| Exercise directions |
Nothing may be dropped or altered: reproduce all the data.

| Information shown |
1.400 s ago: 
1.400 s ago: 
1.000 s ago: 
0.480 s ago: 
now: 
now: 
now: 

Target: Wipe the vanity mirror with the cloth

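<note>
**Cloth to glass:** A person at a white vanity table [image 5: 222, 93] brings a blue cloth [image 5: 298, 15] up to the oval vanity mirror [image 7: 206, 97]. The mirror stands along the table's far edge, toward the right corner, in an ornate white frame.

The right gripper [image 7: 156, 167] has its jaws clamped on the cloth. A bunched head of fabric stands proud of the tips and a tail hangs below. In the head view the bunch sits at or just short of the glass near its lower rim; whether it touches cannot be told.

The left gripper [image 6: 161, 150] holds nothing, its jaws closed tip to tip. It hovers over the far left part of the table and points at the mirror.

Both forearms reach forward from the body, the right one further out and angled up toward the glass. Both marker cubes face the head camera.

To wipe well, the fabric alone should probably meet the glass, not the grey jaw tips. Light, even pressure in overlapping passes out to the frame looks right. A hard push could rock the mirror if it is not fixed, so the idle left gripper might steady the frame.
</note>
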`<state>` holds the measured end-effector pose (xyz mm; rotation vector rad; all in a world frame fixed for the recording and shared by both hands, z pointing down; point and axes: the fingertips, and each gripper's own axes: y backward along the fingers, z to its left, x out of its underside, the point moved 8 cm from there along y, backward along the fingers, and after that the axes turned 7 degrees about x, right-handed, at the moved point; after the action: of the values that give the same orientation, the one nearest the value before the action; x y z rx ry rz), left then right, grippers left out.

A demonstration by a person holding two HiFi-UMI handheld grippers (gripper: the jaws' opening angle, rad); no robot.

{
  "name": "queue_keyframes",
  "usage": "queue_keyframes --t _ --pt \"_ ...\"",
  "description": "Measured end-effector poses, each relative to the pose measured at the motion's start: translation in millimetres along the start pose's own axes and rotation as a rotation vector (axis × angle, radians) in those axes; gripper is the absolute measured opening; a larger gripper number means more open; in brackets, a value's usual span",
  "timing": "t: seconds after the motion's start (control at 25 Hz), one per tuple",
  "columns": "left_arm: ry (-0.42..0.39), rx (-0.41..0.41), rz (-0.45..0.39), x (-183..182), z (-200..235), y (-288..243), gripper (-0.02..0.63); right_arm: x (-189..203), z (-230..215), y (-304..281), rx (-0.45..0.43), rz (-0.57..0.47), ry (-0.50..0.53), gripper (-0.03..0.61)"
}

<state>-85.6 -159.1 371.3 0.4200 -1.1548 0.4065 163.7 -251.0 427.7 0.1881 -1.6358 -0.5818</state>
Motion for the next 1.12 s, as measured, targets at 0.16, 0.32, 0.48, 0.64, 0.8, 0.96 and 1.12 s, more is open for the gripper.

| Problem solution |
1.400 s ago: 
1.400 s ago: 
1.000 s ago: 
0.480 s ago: 
now: 
now: 
now: 

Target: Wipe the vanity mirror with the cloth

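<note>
**Cloth to glass:** A person at a white vanity table [image 5: 222, 93] brings a blue cloth [image 5: 298, 15] up to the oval vanity mirror [image 7: 206, 97]. The mirror stands along the table's far edge, toward the right corner, in an ornate white frame.

The right gripper [image 7: 156, 167] has its jaws clamped on the cloth. A bunched head of fabric stands proud of the tips and a tail hangs below. In the head view the bunch sits at or just short of the glass near its lower rim; whether it touches cannot be told.

The left gripper [image 6: 161, 150] holds nothing, its jaws closed tip to tip. It hovers over the far left part of the table and points at the mirror.

Both forearms reach forward from the body, the right one further out and angled up toward the glass. Both marker cubes face the head camera.

To wipe well, the fabric alone should probably meet the glass, not the grey jaw tips. Light, even pressure in overlapping passes out to the frame looks right. A hard push could rock the mirror if it is not fixed, so the idle left gripper might steady the frame.
</note>
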`<state>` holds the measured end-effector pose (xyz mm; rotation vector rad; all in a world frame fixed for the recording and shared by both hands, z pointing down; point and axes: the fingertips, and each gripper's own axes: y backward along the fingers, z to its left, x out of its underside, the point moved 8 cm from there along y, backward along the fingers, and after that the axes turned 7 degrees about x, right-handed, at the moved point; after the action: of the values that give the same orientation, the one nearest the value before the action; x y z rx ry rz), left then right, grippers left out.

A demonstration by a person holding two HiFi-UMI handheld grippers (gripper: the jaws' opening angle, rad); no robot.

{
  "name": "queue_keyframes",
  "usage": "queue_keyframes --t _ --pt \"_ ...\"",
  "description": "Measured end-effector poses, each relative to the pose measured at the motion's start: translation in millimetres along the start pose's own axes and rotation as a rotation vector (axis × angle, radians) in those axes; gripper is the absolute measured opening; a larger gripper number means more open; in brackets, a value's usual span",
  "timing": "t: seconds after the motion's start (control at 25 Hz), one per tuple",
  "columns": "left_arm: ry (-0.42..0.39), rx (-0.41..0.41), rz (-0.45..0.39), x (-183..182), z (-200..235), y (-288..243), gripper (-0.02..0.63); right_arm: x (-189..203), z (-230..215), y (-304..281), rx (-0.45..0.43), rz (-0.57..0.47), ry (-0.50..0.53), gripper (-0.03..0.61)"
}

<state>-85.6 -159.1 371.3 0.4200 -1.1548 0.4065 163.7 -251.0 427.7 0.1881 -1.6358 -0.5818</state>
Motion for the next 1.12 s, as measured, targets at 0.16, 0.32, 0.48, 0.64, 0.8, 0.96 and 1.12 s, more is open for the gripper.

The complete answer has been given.